▸ **Exercise aim**: Retype exactly the lines below, beginning with the first and ending with the line where "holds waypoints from" appears.
Collected data Start Marker
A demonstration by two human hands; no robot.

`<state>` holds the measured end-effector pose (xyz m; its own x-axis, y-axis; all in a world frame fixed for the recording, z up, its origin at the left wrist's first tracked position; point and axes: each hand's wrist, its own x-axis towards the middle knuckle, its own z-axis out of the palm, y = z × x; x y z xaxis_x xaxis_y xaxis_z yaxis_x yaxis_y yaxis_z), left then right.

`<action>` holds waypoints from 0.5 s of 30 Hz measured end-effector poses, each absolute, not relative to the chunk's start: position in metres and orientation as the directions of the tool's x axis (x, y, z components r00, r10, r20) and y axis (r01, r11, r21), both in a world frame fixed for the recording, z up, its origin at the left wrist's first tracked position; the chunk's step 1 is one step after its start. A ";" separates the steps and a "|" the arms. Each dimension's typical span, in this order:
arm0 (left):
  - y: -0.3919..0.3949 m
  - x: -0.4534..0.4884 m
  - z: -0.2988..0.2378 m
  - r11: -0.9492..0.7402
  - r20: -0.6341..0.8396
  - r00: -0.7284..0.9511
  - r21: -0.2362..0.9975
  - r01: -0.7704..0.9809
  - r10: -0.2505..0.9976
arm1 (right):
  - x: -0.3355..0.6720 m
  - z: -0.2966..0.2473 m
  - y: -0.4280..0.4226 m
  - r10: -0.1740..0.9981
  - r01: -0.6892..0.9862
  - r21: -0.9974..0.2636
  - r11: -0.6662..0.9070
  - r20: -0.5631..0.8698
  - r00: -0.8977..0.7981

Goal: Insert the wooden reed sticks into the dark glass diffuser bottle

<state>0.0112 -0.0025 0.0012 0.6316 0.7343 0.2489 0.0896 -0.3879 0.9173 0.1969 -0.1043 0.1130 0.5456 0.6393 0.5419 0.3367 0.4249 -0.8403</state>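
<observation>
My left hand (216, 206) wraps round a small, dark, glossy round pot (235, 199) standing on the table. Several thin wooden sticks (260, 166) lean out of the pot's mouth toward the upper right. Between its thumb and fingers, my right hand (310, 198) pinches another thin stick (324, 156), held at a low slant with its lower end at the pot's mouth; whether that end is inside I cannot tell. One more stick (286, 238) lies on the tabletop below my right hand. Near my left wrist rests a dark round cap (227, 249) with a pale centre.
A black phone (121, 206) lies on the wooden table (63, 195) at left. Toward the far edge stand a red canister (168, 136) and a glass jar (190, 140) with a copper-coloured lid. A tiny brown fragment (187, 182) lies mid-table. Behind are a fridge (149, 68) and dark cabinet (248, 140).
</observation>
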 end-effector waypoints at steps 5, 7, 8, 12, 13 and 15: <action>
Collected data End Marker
▸ **Solution for this problem**:
A demonstration by two human hands; no robot.

`<state>` holds the measured end-effector pose (xyz m; its own x-axis, y-axis; all in a world frame fixed for the recording, z up, its origin at the left wrist's first tracked position; point and axes: each hand's wrist, its own x-axis towards the middle knuckle, its own z-axis out of the palm, y = z × x; x y z xaxis_x xaxis_y xaxis_z yaxis_x yaxis_y yaxis_z), left then right.

`<action>` holds waypoints from 0.5 s of 30 Hz measured end-effector poses, each absolute, not relative to the chunk's start: position in metres and orientation as the directions of the tool's x axis (x, y, z components r00, r10, r20) and y axis (r01, r11, r21), both in a world frame fixed for the recording, z up, its origin at the left wrist's first tracked position; the chunk's step 1 is one step after its start. A ";" separates the steps and a "|" the arms. Each dimension's typical span, in this order:

Work on this exercise is now complete.